■ What is needed: Lift out, unaltered, the lines of the material below between the line holding "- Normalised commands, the" and the line holding "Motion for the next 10", counting both.

+++ Source information

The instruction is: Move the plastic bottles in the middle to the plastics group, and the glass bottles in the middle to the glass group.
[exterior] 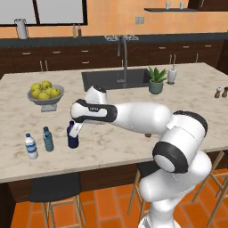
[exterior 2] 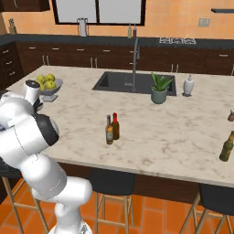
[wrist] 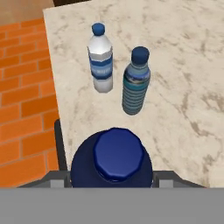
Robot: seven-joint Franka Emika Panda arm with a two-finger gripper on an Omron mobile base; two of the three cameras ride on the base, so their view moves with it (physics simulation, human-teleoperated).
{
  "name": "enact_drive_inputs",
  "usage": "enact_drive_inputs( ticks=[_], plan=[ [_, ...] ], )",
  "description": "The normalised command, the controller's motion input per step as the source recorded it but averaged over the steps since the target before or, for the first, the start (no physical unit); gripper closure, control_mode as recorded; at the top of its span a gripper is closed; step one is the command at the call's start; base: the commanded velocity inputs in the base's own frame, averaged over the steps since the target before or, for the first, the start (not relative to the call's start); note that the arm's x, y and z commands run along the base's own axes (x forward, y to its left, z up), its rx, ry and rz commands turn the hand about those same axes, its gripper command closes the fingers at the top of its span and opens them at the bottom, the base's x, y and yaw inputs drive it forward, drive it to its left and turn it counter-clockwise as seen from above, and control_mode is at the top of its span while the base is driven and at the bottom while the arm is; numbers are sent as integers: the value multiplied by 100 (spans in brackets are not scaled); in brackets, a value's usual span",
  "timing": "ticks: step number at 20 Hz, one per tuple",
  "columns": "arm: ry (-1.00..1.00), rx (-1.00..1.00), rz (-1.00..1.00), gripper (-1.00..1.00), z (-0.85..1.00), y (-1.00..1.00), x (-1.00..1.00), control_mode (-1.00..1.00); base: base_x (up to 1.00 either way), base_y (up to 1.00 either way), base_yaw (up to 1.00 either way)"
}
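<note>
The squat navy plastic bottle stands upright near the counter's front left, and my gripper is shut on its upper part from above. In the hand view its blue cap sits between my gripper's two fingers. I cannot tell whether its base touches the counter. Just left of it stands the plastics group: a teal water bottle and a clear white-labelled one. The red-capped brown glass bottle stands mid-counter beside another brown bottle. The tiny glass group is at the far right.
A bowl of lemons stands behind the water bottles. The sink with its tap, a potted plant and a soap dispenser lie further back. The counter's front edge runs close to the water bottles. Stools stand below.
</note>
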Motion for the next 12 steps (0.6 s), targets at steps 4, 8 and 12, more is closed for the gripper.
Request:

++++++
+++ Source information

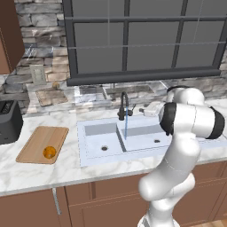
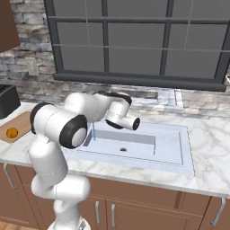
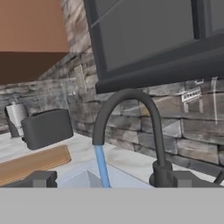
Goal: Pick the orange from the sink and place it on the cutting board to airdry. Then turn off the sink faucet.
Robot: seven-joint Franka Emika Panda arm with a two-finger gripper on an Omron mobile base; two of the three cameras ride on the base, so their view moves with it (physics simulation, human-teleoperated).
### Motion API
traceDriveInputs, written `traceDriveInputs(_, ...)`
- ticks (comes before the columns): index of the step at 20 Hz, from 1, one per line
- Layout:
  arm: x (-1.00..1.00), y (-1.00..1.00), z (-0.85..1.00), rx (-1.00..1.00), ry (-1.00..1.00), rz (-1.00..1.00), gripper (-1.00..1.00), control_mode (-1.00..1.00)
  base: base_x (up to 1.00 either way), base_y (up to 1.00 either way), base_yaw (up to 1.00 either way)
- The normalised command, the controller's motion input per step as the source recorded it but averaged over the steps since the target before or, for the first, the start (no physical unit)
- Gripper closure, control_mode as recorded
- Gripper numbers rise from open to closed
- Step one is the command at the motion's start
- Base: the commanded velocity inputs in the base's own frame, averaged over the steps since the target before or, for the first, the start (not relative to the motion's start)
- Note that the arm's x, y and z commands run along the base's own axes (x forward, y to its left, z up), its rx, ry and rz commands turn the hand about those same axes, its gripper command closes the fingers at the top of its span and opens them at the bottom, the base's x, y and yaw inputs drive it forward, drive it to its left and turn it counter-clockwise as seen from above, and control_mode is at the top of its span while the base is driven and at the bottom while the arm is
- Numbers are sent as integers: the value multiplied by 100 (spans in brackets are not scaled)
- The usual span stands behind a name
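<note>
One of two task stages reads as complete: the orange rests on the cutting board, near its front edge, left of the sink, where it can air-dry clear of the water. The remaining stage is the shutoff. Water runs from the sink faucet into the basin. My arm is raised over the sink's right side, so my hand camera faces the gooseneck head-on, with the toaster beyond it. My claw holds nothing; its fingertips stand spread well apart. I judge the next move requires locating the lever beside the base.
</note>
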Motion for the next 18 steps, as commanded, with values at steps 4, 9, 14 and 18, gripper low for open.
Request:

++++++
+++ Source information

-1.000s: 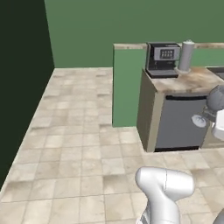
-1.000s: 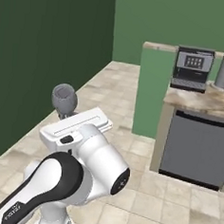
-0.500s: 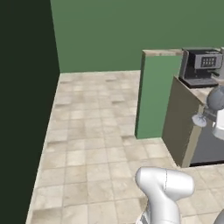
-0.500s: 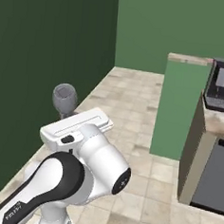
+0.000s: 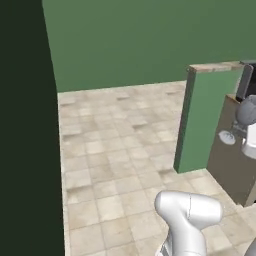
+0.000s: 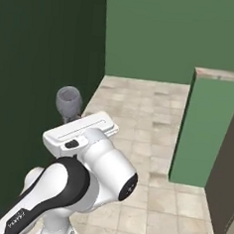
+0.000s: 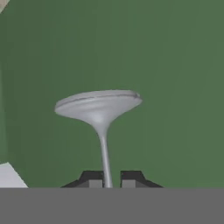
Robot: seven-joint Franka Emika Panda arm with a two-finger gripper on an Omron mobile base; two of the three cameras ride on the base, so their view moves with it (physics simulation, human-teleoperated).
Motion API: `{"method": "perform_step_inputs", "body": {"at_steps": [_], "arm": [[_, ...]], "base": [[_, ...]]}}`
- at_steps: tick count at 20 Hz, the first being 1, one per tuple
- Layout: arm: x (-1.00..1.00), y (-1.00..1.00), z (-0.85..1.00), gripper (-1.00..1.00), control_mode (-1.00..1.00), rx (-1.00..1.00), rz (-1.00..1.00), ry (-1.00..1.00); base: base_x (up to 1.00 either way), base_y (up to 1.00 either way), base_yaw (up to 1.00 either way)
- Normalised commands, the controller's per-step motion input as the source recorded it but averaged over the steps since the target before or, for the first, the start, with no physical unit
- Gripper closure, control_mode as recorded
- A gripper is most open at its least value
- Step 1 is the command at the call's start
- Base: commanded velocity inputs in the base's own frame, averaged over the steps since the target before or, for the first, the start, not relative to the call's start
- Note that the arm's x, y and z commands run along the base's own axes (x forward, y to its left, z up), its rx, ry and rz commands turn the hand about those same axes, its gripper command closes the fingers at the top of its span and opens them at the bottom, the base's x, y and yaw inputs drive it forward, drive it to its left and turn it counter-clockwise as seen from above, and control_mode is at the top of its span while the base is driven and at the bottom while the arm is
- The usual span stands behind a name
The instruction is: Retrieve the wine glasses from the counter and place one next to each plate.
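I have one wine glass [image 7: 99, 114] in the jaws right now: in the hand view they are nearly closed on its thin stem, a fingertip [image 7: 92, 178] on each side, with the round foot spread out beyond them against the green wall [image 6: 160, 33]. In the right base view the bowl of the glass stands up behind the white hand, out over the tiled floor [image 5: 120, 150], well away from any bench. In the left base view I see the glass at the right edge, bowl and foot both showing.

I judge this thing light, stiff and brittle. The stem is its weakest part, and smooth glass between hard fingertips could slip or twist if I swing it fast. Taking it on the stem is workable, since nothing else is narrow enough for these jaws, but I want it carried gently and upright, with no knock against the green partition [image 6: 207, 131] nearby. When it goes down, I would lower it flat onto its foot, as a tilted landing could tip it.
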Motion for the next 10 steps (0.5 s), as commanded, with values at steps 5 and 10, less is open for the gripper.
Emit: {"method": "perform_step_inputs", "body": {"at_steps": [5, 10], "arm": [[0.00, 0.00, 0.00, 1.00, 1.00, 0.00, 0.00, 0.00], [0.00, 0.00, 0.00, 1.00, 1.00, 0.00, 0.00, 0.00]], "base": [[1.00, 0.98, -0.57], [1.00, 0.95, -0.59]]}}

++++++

■ Answer box:
- Normalised commands, the controller's per-step motion input as the source recorded it but averaged over the steps since the target before or, for the first, the start, with no physical unit
- Gripper closure, control_mode as recorded
- A gripper is most open at its least value
- Step 1 is the command at the call's start
- Base: commanded velocity inputs in the base's own frame, averaged over the steps since the target before or, for the first, the start, not relative to the call's start
- Note that the arm's x, y and z commands run along the base's own axes (x forward, y to its left, z up), its rx, ry and rz commands turn the hand about those same axes, its gripper command closes the fingers at the top of its span and opens them at the bottom, the base's x, y and yaw inputs drive it forward, drive it to its left and turn it counter-clockwise as seen from above, and control_mode is at the top of its span while the base is driven and at the bottom while the arm is
- The usual span stands behind a name
The instruction is: Retrieve the wine glasses from the counter and place one next to each plate.
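I have one wine glass [image 7: 99, 114] in the jaws right now: in the hand view they are nearly closed on its thin stem, a fingertip [image 7: 92, 178] on each side, with the round foot spread out beyond them against the green wall [image 6: 160, 33]. In the right base view the bowl of the glass stands up behind the white hand, out over the tiled floor [image 5: 120, 150], well away from any bench. In the left base view I see the glass at the right edge, bowl and foot both showing.

I judge this thing light, stiff and brittle. The stem is its weakest part, and smooth glass between hard fingertips could slip or twist if I swing it fast. Taking it on the stem is workable, since nothing else is narrow enough for these jaws, but I want it carried gently and upright, with no knock against the green partition [image 6: 207, 131] nearby. When it goes down, I would lower it flat onto its foot, as a tilted landing could tip it.
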Motion for the next 10 steps (0.5 s), as commanded, with values at steps 5 and 10, less is open for the gripper.

The required output is complete.